← Back to Blog
PythonSeleniumWeb Scraping

How to Scrape Meta & Facebook Ads with Python: A Step-by-Step Tutorial

12 min read

In the world of digital marketing, competitive intelligence is gold. Understanding your competitors' advertising strategies—what creatives they're running, what copy they're testing, and which landing pages they're driving traffic to—can provide an invaluable edge. The Meta Ad Library is a public repository of this information, but manually sifting through it is inefficient and impossible to scale.
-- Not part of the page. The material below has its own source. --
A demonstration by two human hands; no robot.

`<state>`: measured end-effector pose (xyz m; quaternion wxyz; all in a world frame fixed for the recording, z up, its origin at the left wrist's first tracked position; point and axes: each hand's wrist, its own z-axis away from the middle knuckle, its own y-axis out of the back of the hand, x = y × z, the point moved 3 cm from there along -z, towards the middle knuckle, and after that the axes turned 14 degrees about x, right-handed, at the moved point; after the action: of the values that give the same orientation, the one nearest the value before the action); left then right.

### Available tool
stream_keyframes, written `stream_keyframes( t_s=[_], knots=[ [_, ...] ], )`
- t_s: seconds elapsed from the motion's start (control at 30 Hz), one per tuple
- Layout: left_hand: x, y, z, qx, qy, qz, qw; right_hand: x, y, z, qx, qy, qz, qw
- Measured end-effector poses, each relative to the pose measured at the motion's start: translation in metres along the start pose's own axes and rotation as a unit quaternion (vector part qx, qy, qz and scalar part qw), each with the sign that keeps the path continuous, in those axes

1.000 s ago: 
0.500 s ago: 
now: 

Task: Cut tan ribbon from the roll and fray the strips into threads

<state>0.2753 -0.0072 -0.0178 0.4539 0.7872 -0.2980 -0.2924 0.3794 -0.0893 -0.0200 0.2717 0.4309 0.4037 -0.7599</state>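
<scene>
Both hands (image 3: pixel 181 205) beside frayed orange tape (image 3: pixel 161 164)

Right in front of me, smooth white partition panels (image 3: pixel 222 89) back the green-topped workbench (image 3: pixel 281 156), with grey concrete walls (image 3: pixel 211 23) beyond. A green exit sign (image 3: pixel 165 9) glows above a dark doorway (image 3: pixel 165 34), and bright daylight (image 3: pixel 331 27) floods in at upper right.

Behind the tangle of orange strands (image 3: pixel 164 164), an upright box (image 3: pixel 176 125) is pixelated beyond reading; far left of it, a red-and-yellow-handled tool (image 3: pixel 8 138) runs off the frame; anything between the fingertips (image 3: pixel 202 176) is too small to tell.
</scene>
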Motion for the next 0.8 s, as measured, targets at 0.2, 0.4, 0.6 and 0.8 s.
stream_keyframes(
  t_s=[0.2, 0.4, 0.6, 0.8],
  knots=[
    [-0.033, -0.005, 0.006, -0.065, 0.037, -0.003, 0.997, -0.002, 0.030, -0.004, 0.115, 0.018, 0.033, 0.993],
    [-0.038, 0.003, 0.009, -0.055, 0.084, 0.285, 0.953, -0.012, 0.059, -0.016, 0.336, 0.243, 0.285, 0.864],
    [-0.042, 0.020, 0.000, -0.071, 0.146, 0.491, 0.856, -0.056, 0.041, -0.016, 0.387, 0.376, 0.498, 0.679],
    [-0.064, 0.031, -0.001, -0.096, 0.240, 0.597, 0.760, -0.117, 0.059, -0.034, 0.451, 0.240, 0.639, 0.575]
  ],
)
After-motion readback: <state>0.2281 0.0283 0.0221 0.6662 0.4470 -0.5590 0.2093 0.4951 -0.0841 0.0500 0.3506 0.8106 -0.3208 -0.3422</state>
This is where web scraping comes in. By building a custom scraper, you can automate the collection of this public ad data, turning a manual chore into a powerful, automated intelligence pipeline. This step-by-step guide will walk you through building a robust Facebook Ads scraper using Python, tackling the specific challenges that modern, dynamic websites present, without needing any login credentials.

Why is Scraping the Ad Library Challenging?

Scraping a simple, static website is one thing, but Meta's platform is another beast entirely. A simple HTTP request with libraries like requests won't work because the content is:

  • Dynamically Loaded: Ads are loaded with JavaScript as you scroll down the page. The initial HTML your script receives doesn't contain all the data you see in your browser.
  • Reliant on "Infinite Scroll": There are no "next page" buttons. New content is only loaded when you scroll to the bottom, a mechanism designed for human users, not simple bots.

To succeed, we need a tool that can automate a real web browser to mimic human behavior. For this task, Selenium is the perfect choice.

Prerequisites

Before we begin, make sure you have the following:

  • Python 3.6+ installed
  • pip, the Python package installer
  • A basic understanding of HTML and CSS selectors

Step 1: Setting Up Your Python Environment

First, let's install the necessary libraries. Open your terminal or command prompt and run the following commands:

pip install selenium
pip install beautifulsoup4
pip install pandas
  • Selenium: The core library for automating browser actions
  • BeautifulSoup4: A fantastic library for parsing HTML and extracting data from it
  • Pandas: A powerful data analysis library that makes it incredibly easy to save our scraped data to a CSV file

You will also need a WebDriver, which is the bridge between your Python script and the web browser. We'll use ChromeDriver. Download the version that matches your Google Chrome browser version and place the executable in a known location on your computer.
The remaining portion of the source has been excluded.